Instructions to follow: Where a line in the data below includes the word "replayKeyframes", count it. State the total and nothing more.

╭──

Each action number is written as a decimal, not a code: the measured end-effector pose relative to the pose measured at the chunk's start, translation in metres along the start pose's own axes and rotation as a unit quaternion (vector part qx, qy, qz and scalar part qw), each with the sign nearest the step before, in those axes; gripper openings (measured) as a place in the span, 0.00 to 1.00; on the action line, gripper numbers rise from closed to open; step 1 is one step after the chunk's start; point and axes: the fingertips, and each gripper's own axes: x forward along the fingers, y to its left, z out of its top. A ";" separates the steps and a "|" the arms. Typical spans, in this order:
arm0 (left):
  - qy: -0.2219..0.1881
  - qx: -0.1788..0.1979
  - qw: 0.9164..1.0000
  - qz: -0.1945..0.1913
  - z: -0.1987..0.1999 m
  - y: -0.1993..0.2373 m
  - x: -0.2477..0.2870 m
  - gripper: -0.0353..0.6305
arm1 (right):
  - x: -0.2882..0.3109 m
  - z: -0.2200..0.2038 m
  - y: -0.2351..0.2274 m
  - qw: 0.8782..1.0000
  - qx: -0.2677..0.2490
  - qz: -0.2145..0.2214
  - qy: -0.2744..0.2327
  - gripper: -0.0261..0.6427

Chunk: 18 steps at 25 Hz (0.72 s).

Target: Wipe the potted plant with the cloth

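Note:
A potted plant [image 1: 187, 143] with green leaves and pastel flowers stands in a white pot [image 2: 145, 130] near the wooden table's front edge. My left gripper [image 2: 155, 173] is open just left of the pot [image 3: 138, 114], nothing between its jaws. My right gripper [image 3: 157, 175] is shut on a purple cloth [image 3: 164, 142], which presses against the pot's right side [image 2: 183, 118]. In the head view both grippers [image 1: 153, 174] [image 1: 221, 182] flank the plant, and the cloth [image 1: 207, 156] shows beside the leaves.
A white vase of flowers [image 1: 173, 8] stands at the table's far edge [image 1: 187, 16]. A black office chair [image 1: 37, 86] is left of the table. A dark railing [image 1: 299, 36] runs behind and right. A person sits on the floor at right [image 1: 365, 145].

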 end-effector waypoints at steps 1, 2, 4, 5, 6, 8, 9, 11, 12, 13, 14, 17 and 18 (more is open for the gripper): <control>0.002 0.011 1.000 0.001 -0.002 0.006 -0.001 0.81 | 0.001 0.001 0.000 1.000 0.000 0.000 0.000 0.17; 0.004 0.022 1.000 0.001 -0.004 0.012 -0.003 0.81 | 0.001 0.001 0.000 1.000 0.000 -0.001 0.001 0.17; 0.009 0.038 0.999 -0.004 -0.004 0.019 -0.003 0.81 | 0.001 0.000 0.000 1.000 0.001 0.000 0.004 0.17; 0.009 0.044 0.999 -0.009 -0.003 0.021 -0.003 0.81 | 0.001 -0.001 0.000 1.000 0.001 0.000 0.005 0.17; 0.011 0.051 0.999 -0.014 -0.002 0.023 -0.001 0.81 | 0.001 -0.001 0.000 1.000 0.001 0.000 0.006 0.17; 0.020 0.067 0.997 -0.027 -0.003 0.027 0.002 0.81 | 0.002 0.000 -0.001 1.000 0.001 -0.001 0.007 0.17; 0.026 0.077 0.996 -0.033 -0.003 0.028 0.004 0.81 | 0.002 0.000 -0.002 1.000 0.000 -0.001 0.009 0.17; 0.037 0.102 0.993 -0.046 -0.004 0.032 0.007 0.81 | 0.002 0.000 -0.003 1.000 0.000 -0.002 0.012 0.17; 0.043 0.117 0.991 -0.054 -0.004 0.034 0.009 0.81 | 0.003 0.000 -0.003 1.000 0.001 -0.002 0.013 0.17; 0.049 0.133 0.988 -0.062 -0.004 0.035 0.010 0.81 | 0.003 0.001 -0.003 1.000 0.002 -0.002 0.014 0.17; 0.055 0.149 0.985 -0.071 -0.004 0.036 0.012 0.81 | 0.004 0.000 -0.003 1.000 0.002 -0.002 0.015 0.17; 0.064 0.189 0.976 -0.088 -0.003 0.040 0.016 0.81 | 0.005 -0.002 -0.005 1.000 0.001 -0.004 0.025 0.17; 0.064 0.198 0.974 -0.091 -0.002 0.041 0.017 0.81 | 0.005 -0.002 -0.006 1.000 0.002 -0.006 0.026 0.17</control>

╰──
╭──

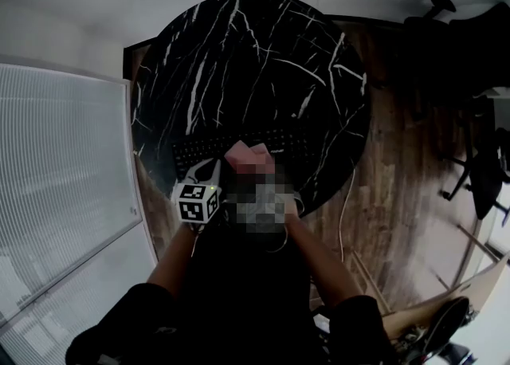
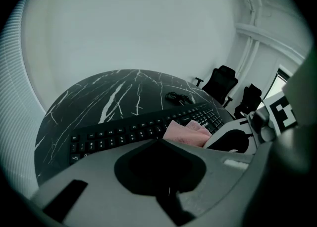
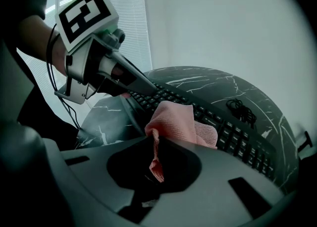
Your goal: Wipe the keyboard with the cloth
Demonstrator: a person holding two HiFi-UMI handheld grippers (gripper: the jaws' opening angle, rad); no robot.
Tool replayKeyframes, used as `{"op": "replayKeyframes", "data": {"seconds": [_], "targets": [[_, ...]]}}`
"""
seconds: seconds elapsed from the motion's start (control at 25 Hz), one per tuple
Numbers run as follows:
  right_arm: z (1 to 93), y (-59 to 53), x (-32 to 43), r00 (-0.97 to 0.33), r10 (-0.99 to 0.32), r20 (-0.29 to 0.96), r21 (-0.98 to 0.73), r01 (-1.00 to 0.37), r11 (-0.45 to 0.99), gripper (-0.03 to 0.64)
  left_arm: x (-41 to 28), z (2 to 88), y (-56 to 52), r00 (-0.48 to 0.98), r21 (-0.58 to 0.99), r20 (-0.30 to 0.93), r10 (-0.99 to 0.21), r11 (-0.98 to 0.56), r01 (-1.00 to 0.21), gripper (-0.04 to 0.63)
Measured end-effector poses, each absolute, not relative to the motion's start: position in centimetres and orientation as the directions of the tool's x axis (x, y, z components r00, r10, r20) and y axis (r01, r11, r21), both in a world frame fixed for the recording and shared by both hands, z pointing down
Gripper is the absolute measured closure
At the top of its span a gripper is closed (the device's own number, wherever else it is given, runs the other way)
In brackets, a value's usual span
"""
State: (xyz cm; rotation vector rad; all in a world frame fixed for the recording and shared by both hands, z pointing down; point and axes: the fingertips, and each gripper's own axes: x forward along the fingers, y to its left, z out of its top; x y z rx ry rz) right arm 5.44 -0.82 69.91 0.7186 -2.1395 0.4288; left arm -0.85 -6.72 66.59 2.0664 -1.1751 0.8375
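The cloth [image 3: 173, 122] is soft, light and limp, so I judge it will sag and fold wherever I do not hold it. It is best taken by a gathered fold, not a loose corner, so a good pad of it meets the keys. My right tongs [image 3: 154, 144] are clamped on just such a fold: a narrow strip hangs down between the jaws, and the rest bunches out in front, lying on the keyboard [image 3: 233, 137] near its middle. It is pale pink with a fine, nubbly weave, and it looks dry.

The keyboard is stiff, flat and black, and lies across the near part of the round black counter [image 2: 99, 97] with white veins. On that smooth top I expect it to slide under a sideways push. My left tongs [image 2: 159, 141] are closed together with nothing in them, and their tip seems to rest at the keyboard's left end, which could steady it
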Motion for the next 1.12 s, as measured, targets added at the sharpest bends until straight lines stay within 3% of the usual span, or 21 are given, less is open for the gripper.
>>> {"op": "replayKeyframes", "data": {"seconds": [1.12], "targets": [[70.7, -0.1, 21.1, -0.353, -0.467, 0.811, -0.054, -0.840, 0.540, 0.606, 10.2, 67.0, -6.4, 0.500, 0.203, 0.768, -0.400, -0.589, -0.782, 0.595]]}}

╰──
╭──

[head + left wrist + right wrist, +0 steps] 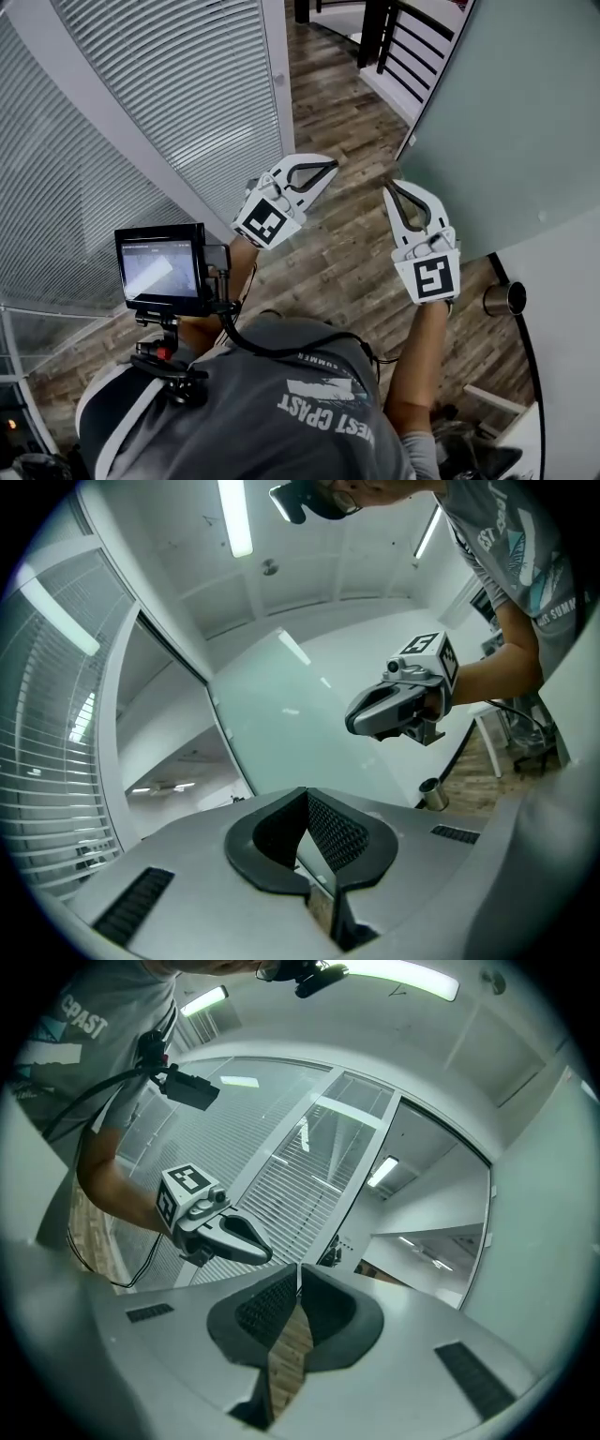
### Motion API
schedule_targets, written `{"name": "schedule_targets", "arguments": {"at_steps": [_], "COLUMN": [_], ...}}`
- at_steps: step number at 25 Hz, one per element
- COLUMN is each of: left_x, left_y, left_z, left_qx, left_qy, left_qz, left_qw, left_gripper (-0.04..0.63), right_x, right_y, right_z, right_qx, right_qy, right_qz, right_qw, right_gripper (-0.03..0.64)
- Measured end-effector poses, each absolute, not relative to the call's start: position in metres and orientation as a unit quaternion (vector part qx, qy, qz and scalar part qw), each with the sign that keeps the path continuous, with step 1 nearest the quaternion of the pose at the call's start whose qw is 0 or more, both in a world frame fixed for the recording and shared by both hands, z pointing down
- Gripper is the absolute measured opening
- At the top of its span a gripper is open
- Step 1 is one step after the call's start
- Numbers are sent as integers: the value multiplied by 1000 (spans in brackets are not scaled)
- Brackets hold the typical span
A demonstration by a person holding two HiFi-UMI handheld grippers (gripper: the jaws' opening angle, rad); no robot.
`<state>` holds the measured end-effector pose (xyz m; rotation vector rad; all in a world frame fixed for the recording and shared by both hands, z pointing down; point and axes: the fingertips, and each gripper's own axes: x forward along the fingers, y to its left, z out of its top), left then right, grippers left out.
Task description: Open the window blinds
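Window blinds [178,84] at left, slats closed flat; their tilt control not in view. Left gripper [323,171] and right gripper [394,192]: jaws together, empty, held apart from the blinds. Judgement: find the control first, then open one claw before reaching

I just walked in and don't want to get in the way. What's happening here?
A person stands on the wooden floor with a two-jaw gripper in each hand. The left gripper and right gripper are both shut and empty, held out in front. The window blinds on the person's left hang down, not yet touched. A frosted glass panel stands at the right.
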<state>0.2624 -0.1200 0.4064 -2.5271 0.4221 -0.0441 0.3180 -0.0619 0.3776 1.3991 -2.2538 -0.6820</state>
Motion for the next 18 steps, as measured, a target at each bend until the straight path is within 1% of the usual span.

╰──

Answer section: 2